Prosesi Turun Mandi dilakukan di sungai atau disebut dengan istilah batang aia. Salah satu sarana penting yang digunakan adalah batiah bareh badulang atau beras yang digoreng. Keluarga akan membagikan sarana ini kepada anak-anak yang mengikuti upacara ini.
Selain itu, ada sarana yang disebut dengan sigi kain buruak yaitu obor yang dibuat dari kain-kain yang telah dirobek. Obor ini akan dibawa dari rumah dan diletakkan di tempat upacara. Saat prosesi Turun Mandi, akan menghanyutkan tampang karambia tumbuah atau bibit kelapa. Si ibu akan menangkap bibit kelapa dan membawa pulang untuk ditanam sebagai simbol bekal hidup si anak.
Prosesi juga menggunakan tangguak atau alat menangkap ikan yang menjadi bekal ekonomi bagi si anak. Orangtua si bayi akan mengambil 7 buah batu yang di sungai yang dimasukkan ke dalam tangguak, kemudian di bawa ke rumah untuk ditanam bersama bibit kelapa.
Untuk menjaga prosesi upacara dari gangguan kekuatan negatif, keluarga membuat sarana palo nasi. Palo nasi adalah nasi yang terlah dilumuri darah ayam serta arang yang ditaruh di dalam sebuah cawan. Dua cawan diletakkan di jalan menuju ke sungai, dan satu cawan diletakkan di sungai tempat berlangsungnya upacara.
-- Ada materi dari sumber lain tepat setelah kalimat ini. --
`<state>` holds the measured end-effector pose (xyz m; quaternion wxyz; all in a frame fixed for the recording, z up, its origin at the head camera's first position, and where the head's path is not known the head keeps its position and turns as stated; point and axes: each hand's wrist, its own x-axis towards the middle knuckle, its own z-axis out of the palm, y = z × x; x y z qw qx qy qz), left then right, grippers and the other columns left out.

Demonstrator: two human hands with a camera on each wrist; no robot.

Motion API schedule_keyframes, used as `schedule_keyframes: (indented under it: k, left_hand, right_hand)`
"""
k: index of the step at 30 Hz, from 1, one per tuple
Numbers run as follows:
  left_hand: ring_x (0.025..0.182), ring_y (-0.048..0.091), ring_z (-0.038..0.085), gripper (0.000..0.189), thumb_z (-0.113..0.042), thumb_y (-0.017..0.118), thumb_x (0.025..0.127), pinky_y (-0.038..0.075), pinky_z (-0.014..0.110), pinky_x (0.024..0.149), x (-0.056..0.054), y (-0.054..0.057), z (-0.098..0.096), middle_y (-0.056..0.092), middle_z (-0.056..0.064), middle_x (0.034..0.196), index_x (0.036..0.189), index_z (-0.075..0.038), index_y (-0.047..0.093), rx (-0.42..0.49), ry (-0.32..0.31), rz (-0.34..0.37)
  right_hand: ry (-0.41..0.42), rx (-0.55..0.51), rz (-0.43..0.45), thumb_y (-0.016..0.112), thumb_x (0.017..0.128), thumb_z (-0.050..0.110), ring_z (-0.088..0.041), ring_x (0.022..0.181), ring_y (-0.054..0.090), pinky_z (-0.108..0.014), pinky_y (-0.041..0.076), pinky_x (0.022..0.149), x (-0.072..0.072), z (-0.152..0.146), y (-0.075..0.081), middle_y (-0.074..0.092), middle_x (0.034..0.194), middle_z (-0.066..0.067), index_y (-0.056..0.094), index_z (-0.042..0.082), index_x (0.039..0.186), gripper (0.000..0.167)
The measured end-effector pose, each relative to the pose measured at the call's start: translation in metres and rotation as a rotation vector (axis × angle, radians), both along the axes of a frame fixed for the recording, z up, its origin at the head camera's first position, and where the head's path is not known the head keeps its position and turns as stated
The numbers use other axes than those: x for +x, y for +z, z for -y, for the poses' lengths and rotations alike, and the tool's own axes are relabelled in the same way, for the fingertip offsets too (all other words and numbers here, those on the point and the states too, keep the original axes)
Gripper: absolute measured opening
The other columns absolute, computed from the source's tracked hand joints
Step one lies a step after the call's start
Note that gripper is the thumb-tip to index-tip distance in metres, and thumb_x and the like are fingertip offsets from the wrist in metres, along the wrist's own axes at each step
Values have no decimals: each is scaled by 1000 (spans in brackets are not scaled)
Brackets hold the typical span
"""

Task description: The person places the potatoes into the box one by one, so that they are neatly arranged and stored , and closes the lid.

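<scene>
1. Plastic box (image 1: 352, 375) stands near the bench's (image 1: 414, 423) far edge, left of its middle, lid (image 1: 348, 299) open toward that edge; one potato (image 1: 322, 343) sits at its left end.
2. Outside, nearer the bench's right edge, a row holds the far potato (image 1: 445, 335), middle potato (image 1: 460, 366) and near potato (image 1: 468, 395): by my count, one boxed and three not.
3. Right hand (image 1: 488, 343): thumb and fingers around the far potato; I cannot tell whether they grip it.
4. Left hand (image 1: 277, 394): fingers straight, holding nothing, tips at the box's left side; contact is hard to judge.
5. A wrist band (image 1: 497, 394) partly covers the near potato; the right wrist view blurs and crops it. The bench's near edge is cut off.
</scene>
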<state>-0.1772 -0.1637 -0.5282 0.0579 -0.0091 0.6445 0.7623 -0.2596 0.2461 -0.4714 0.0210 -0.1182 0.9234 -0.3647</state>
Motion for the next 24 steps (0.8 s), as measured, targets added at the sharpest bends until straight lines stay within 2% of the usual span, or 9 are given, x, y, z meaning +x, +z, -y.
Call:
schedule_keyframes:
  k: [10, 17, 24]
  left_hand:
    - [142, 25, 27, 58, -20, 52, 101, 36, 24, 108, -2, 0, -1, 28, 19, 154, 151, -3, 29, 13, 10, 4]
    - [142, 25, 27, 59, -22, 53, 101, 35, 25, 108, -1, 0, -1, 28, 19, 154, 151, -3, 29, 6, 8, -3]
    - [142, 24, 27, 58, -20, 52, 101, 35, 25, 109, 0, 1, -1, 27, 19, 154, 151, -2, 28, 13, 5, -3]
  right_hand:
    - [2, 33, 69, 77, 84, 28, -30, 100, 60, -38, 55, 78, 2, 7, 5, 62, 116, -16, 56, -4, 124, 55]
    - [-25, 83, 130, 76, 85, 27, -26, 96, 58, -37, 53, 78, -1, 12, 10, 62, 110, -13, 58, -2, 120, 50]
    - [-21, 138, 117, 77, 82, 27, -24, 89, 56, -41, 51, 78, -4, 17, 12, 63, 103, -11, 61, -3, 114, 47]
Beberapa tradisi kelahiran di Indonesia memiliki kemiripan dalam prosesi upacaranya. Secara umum, pelaksanaan tradisi atau upacara kelahiran bayi ini bertujuan untuk mengucapkan rasa syukur dan mendoakan agar si bayi mendapatkan berkah keselamatan dan bisa tumbuh menjadi anak yang berperilaku baik.